I met Ahmad, a diplomat there to ask him to let me stay the night at his place. He was sceptical at first as his eyes squinted looking at me like I was a conman. I can’t blame him. A lot of people would have either sprinted away or fainted on the spot seeing me then. Nevertheless, he accepted my presence soon enough…
Sleep that night was cosy. I had warm dry clothes and a very comfortable bed. Thanks, Ahmad and family.
On the way out of Vienna was a bridge over river Danube with an island five kilometres long dividing the river into a murky greyish side and a blue one. Was it the Blue Danube I wonder? The tune of the famous classical immediately sprang to mind inspiring me to go to Salzburg, the city of Mozart.
But the trip took longer than I thought. After hitchiking through Huttledorf, St Potters and Ybbs on different set of wheels, I spent the night under a flyover at Eugendorf, a small village town just twenty kilometres on the way to Salzburg.
I remembered coming across two old ladies on their morning walk (or was it they who came across me?).

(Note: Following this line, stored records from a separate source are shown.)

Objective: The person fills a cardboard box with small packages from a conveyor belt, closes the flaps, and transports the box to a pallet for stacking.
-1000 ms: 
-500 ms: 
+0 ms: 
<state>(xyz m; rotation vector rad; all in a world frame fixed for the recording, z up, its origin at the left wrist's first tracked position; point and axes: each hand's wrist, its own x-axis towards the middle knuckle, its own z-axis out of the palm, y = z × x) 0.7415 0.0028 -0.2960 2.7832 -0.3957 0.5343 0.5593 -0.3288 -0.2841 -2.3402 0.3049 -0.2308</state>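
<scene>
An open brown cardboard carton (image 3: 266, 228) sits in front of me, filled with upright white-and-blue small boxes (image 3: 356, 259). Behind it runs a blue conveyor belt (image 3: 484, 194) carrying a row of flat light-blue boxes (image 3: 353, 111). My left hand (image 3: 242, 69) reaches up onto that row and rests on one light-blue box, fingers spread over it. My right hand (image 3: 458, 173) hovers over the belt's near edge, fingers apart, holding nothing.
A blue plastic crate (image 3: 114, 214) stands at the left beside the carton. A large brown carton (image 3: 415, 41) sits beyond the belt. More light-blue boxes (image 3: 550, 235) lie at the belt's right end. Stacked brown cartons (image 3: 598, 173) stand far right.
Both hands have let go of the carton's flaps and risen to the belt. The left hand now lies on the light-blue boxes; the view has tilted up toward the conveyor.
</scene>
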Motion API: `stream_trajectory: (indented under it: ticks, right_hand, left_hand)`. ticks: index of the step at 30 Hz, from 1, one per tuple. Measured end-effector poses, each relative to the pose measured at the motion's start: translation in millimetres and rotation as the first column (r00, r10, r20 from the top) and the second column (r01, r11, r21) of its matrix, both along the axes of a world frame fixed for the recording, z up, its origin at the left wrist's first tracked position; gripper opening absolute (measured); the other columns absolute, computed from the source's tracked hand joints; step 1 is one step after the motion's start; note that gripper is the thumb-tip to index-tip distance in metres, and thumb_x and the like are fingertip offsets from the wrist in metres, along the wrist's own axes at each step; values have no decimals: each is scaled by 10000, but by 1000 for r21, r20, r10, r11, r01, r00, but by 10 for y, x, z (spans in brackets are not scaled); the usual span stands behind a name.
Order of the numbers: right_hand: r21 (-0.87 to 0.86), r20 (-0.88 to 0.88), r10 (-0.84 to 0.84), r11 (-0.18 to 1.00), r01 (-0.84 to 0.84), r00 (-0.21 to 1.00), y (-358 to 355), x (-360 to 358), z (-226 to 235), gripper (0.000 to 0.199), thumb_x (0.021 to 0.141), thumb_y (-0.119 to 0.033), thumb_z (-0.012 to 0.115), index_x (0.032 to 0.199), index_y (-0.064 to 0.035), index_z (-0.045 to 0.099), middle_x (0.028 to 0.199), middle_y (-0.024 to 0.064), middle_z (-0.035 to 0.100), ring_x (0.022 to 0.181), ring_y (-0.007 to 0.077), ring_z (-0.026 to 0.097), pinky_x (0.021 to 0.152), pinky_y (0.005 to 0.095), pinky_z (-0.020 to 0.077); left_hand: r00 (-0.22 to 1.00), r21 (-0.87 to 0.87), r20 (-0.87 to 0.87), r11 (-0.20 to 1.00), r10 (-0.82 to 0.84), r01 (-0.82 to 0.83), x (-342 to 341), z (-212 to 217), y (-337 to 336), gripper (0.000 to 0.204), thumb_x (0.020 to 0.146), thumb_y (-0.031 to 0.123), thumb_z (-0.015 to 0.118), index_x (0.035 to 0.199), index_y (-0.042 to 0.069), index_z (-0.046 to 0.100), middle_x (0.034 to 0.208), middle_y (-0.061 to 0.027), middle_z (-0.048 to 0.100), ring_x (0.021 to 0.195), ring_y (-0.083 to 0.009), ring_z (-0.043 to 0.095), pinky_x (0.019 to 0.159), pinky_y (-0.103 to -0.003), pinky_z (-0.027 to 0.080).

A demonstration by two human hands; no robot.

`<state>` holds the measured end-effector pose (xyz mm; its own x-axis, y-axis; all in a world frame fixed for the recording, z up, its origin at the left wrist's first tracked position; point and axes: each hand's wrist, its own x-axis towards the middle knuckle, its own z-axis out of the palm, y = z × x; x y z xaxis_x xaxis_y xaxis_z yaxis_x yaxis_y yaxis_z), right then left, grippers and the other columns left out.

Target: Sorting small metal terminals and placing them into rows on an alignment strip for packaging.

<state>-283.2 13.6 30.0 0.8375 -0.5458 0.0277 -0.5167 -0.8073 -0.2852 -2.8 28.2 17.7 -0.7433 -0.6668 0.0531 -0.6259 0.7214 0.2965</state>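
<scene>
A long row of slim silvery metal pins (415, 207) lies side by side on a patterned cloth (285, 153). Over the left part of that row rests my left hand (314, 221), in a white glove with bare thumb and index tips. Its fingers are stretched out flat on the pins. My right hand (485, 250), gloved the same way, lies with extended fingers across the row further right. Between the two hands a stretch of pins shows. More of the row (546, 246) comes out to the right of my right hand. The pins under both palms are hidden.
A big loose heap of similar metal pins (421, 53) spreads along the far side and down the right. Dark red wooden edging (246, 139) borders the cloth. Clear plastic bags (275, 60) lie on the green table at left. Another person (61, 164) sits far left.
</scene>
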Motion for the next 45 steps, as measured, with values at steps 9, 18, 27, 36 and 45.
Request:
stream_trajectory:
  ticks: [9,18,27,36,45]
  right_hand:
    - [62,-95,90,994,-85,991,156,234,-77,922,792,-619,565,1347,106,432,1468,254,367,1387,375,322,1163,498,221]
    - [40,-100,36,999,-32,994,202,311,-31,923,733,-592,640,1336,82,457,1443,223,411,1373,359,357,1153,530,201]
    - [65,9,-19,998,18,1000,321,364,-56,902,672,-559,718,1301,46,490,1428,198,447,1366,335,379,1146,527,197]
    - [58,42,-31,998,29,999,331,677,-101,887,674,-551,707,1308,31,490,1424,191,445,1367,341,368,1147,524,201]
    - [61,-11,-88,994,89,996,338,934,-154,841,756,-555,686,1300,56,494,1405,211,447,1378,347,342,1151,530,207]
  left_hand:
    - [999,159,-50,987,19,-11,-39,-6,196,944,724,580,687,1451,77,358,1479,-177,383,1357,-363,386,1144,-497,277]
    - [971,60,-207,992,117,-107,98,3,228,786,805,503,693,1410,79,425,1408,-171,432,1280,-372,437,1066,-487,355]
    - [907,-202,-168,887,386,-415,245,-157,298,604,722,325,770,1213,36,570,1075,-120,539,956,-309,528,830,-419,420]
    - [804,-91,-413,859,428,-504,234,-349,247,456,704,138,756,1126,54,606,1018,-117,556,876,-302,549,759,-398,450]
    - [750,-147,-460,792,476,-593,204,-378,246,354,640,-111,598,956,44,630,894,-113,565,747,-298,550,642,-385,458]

Tucked inside my sleeping bag, I heard them say: “Blah… Blah… Stupid tourist… Blah… Blah…” I looked around. Apart from the ladies, there was only me. Hmm…
Later at a junction in front of the local supermarket, I got my next lift heading to the historical city known for a famous citizen… A very famous composer and musician. Guess who…
Salzburg had a smell of romance in the air, the romance of lovers entwined together in tight embrace dancing to a classical tune.
Mozart was born here, pushed by his father to achieve artistic perfection but died a tragic death at a young age.
I can feel an orchestra in my mind, of concertos and overtures as I walked through the cobbled streets surrounded by hills with castles perched on top and old ancient tunnels underneath. But soon it was back to stark reality… Off Salzburg, I hitchiked a vacant express bus up to a junction to Munich and Innsbruck off Rosenheim, Germany.
Left alone, that’s when I realised I was out of food. With only 20 Pounds left, I promised not to spend a penny until I reached Italy.
Luckily there was a maize field. So it was maize (jagung mentah) for launch including some for tapau…
At the southbound highway, I got on a small Fiat driven by a sweet old lady to Innsbruck, Austria’s winter sports resort town, once the venue for the winter Olympics, also a famous destination among travellers. As it turned out, I decided to bypass Inssbruck, following her instead through a series of tunnels before arriving at Widnau in Switzerland, my resting place for the next three days.